The above-styled case was commenced by the debtor’s voluntary petition filed under title 11, chapter 7, United States Code, on September 12, 1988, and is pending before this Court under said chapter 7. On January 13, 1989, the debtor filed a “MOTION TO AVOID JUDICIAL LIEN,” which contained an explanation of its character and purpose, as follows:

2. This motion is brought pursuant to 11 U.S.C. § 522(f) and Bankruptcy Rule 4003(d) to avoid the judicial lien imposed on certain real property of the debtor located at Route 1, Box 214, Gallant, Alabama, 35972 under or arising out of the entry of the Final Decree of Divorce between debtor and his ex-wife, Barbara Smith f/k/a Barbara Brothers in Civil Action No. DR-86-259-DWS in the Circuit Court of Etowah County, Alabama;
3. Debtor avers that as a part of his Chapter 7 bankruptcy petition in the instant action he listed as a part of his claimed exemptions the equity in the above mentioned property to the extent of $5,000.00, and further avers that no objections to his claimed exemptions have been timely filed by any creditor or the Bankruptcy Trustee under Bankruptcy Rule 4003(b).

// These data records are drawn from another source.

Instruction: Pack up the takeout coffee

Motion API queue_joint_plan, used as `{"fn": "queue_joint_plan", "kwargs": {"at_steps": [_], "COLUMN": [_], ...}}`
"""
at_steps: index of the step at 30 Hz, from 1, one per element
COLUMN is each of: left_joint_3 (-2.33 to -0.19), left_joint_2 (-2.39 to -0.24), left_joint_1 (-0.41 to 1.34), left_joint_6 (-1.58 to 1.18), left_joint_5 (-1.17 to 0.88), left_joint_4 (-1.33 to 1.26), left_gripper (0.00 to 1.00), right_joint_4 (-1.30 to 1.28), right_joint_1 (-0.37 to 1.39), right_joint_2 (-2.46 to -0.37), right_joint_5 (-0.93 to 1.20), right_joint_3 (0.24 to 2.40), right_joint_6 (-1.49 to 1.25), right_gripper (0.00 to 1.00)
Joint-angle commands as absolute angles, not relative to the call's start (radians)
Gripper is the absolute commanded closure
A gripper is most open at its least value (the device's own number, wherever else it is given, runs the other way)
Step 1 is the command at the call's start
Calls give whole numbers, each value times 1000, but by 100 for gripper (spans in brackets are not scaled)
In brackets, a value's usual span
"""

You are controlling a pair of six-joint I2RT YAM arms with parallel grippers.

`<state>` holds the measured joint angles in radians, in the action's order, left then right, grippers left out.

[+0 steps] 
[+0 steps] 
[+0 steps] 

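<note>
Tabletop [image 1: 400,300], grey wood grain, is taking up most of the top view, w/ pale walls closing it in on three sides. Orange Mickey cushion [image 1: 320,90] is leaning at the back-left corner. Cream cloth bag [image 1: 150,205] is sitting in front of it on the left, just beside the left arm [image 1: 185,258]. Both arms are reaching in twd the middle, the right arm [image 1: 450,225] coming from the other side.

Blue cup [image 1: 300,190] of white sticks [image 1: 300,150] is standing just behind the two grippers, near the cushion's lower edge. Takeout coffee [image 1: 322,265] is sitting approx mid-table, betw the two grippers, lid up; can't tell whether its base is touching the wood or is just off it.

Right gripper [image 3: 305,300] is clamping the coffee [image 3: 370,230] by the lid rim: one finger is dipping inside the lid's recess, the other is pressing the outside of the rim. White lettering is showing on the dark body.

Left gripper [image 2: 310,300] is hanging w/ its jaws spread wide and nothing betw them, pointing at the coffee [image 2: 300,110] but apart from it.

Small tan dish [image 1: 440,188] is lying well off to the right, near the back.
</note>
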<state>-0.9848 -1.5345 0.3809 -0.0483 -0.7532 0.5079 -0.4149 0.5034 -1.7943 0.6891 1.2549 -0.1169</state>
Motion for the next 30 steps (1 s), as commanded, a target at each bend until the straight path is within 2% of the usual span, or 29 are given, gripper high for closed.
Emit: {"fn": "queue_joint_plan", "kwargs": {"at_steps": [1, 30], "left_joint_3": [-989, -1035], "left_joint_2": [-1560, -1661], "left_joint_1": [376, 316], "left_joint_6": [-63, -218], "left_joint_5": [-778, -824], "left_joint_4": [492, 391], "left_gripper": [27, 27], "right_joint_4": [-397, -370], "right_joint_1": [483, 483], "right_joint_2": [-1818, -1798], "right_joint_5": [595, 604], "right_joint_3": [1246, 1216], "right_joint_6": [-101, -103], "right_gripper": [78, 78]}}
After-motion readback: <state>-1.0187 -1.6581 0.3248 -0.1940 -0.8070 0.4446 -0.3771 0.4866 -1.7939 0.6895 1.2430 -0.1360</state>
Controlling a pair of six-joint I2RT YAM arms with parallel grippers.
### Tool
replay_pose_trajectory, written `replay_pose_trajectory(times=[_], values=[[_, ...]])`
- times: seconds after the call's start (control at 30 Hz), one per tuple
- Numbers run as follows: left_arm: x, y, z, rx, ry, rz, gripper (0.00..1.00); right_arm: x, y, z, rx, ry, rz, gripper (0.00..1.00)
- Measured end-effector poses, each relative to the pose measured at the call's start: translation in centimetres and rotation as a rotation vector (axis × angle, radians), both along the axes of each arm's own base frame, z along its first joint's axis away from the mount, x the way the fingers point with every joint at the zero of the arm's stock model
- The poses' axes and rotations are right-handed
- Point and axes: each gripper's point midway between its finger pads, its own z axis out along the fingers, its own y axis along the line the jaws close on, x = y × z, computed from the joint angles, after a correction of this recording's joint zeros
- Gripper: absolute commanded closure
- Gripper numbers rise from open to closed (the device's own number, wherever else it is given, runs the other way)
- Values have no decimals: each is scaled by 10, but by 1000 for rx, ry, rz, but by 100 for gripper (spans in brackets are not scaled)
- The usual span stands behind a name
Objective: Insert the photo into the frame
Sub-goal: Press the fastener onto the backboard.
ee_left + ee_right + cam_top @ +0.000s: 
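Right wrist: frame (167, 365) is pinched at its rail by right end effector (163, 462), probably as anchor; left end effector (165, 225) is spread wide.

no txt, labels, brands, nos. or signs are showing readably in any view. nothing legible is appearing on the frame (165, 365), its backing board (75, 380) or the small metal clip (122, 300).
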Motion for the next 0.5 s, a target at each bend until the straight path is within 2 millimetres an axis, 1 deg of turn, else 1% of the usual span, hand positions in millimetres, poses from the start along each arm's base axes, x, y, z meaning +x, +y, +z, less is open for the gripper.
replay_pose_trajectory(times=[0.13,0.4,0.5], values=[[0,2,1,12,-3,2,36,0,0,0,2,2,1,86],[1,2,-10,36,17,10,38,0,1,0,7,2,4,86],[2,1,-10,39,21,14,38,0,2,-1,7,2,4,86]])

After notice, Barbara Smith (hereinafter “Smith”) filed an objection to the motion and requested a hearing. At a hearing on the motion, each party directed the Court’s attention to various provisions of the decree which divorced the parties from each other, and the Court took the issue under advisement.

Findings of Fact

At the hearing on the motion, counsel for Smith presented the objection on the premise that the debtor had duly claimed a homestead exemption in the subject real property;[1]
consequently, the Court will do likewise and does thus find.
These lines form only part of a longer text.